PROBLEM DETAILS:
Type out each record word for word. Pictures stay out.

EXTRACTED MATERIAL:
# # # #
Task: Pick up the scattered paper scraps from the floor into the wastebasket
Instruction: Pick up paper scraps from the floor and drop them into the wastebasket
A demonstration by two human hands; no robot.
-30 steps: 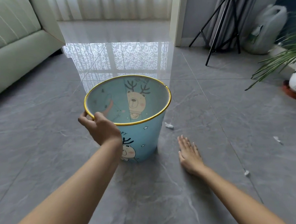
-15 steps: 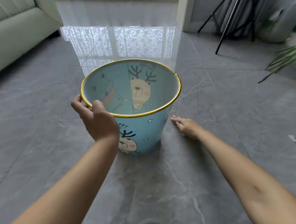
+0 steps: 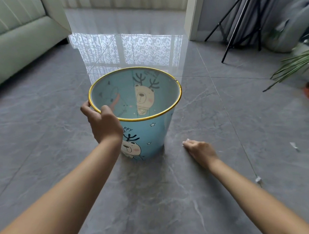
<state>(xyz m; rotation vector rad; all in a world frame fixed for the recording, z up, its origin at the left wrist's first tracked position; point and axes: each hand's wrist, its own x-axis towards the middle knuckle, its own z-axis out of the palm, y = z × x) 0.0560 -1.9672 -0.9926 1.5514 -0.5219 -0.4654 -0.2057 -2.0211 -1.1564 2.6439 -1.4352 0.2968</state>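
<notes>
Wastebasket [image 3: 147, 135] rim gripped by left hand [image 3: 104, 125]; first scrap [image 3: 184, 142] pinched under curled right hand [image 3: 200, 150], frame centre. Basket seemingly empty; two scraps [image 3: 258, 179] left at right.

The wastebasket [image 3: 147, 133] is a light blue bucket with a gold rim and cartoon reindeer-bear prints inside and out; it stands upright on the grey tiled floor [image 3: 172, 196], with nothing visible inside. One white paper scrap [image 3: 185, 142] shows at the fingers of the right hand [image 3: 200, 151], just right of the wastebasket's base. Two more small white scraps lie on the floor well to the right, one farther [image 3: 294, 146] and one nearer [image 3: 258, 179].
</notes>
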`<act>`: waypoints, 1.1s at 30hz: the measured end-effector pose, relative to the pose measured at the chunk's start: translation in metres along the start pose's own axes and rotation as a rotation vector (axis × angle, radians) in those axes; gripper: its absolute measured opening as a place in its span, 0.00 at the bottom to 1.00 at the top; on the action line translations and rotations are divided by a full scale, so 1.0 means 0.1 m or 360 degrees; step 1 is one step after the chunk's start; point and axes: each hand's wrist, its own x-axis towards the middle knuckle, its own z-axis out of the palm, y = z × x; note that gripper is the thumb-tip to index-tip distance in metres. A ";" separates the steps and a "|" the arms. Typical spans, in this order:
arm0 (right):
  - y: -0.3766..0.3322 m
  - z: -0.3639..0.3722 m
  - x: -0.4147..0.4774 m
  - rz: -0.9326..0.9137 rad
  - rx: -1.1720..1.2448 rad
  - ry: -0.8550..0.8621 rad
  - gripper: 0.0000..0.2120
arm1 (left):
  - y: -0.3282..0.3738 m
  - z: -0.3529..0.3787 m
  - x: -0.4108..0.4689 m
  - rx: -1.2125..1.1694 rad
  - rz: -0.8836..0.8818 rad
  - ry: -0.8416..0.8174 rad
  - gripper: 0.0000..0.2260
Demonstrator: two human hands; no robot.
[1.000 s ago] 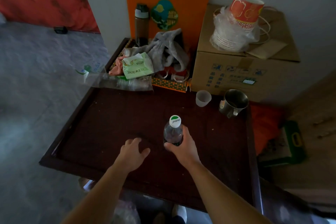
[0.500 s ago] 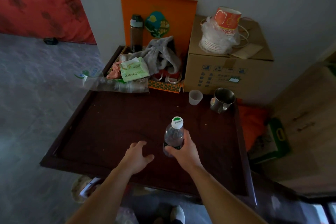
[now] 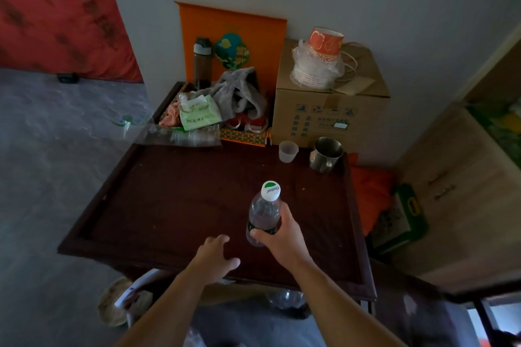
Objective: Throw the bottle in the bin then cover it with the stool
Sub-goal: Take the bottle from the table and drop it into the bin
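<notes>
1. The right hand is wrapped around the lower body of a clear plastic bottle, thumb on its near side and fingers curled behind it.
2. The bottle stands roughly upright, tilted a little to the right, with its white and green cap toward the camera; its base looks just above the dark wooden table, though contact cannot be told.
3. The left hand is just left of the bottle and nearer, apart from it, with loosely spread fingers and nothing in its grasp, over the table's near edge.
4. At the far side of the table, well apart from the hands, stand a small translucent cup and, just right of it, a metal mug.
5. Behind them sits a cardboard box with a stack of paper bowls on top.
6. At the far left of the table lie a green tissue pack and a grey cloth.
</notes>
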 end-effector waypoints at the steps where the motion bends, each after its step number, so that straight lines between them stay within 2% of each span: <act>1: 0.00 -0.02 -0.05 -0.0006 0.0008 -0.0002 0.34 | -0.01 0.03 -0.04 -0.0005 -0.0002 0.0006 0.32; 12: 0.16 -0.18 -0.80 -0.0054 0.0082 -0.0031 0.30 | -0.10 0.34 -0.71 0.0001 -0.0085 0.0142 0.30; 21: 0.29 0.08 -1.42 -0.0069 0.0085 -0.0169 0.31 | -0.45 0.51 -1.27 0.0070 -0.0063 0.0324 0.29; 26: 0.28 0.23 -1.71 -0.0066 0.0089 -0.0196 0.30 | -0.67 0.53 -1.55 0.0114 -0.0013 0.0318 0.22; 33: 0.25 0.59 -2.06 0.0030 0.0092 -0.0132 0.30 | -1.06 0.46 -1.79 0.0134 0.0028 0.0264 0.22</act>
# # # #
EXERCISE OUTPUT:
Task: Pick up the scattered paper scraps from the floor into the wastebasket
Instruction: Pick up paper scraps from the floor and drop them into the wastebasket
A demonstration by two human hands; no robot.
-30 steps: 
-15 steps: 
+0 steps: 
<state>(xyz m; rotation vector rad; all in a world frame fixed for the recording, z up, its origin at the left wrist's first tracked position; point and axes: each hand's wrist, its own x-axis towards the middle knuckle, its own z-axis out of the palm, y = z × x) 0.0560 -1.9672 -0.9926 1.5514 -0.5219 -0.4654 -0.2057 -2.0211 -1.1564 2.6439 -1.4352 0.2968</state>
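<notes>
Wastebasket [image 3: 147, 135] rim gripped by left hand [image 3: 104, 125]; first scrap [image 3: 184, 142] pinched under curled right hand [image 3: 200, 150], frame centre. Basket seemingly empty; two scraps [image 3: 258, 179] left at right.

The wastebasket [image 3: 147, 133] is a light blue bucket with a gold rim and cartoon reindeer-bear prints inside and out; it stands upright on the grey tiled floor [image 3: 172, 196], with nothing visible inside. One white paper scrap [image 3: 185, 142] shows at the fingers of the right hand [image 3: 200, 151], just right of the wastebasket's base. Two more small white scraps lie on the floor well to the right, one farther [image 3: 294, 146] and one nearer [image 3: 258, 179].
</notes>
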`<act>`: waypoints, 1.1s at 30hz: the measured end-effector pose, relative to the pose measured at the chunk's start: translation in metres along the start pose's own axes and rotation as a rotation vector (axis × angle, radians) in those axes; gripper: its absolute measured opening as a place in its span, 0.00 at the bottom to 1.00 at the top; on the action line translations and rotations are divided by a full scale, so 1.0 means 0.1 m or 360 degrees; step 1 is one step after the chunk's start; point and axes: each hand's wrist, its own x-axis towards the middle knuckle, its own z-axis out of the palm, y = z × x; note that gripper is the thumb-tip to index-tip distance in metres. A ";" separates the steps and a "|" the arms. Typical spans, in this order:
arm0 (right):
  - y: -0.3766..0.3322 m
  - z: -0.3639..0.3722 m
  - x: -0.4147..0.4774 m
  - rz: -0.9326..0.9137 rad
  - rx: -1.1720..1.2448 rad
  - ry: -0.8550..0.8621 rad
  - gripper: 0.0000..0.2120
arm1 (left):
  - y: -0.3282..0.3738 m
  - z: -0.3529..0.3787 m
  - x: -0.4108..0.4689 m
  - rx: -1.2125..1.1694 rad
  - rz: -0.8836..0.8818 rad
  - ry: -0.8416..0.8174 rad
  - gripper: 0.0000..0.2260
Demonstrator: two human hands; no robot.
[1.000 s ago] 
[0.500 s ago] 
[now] 
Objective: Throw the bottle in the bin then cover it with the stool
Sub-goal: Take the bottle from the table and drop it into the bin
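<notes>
1. The right hand is wrapped around the lower body of a clear plastic bottle, thumb on its near side and fingers curled behind it.
2. The bottle stands roughly upright, tilted a little to the right, with its white and green cap toward the camera; its base looks just above the dark wooden table, though contact cannot be told.
3. The left hand is just left of the bottle and nearer, apart from it, with loosely spread fingers and nothing in its grasp, over the table's near edge.
4. At the far side of the table, well apart from the hands, stand a small translucent cup and, just right of it, a metal mug.
5. Behind them sits a cardboard box with a stack of paper bowls on top.
6. At the far left of the table lie a green tissue pack and a grey cloth.
</notes>
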 end-effector waypoints at the steps where the motion bends, each after its step number, so that straight lines between them stay within 2% of each span: <act>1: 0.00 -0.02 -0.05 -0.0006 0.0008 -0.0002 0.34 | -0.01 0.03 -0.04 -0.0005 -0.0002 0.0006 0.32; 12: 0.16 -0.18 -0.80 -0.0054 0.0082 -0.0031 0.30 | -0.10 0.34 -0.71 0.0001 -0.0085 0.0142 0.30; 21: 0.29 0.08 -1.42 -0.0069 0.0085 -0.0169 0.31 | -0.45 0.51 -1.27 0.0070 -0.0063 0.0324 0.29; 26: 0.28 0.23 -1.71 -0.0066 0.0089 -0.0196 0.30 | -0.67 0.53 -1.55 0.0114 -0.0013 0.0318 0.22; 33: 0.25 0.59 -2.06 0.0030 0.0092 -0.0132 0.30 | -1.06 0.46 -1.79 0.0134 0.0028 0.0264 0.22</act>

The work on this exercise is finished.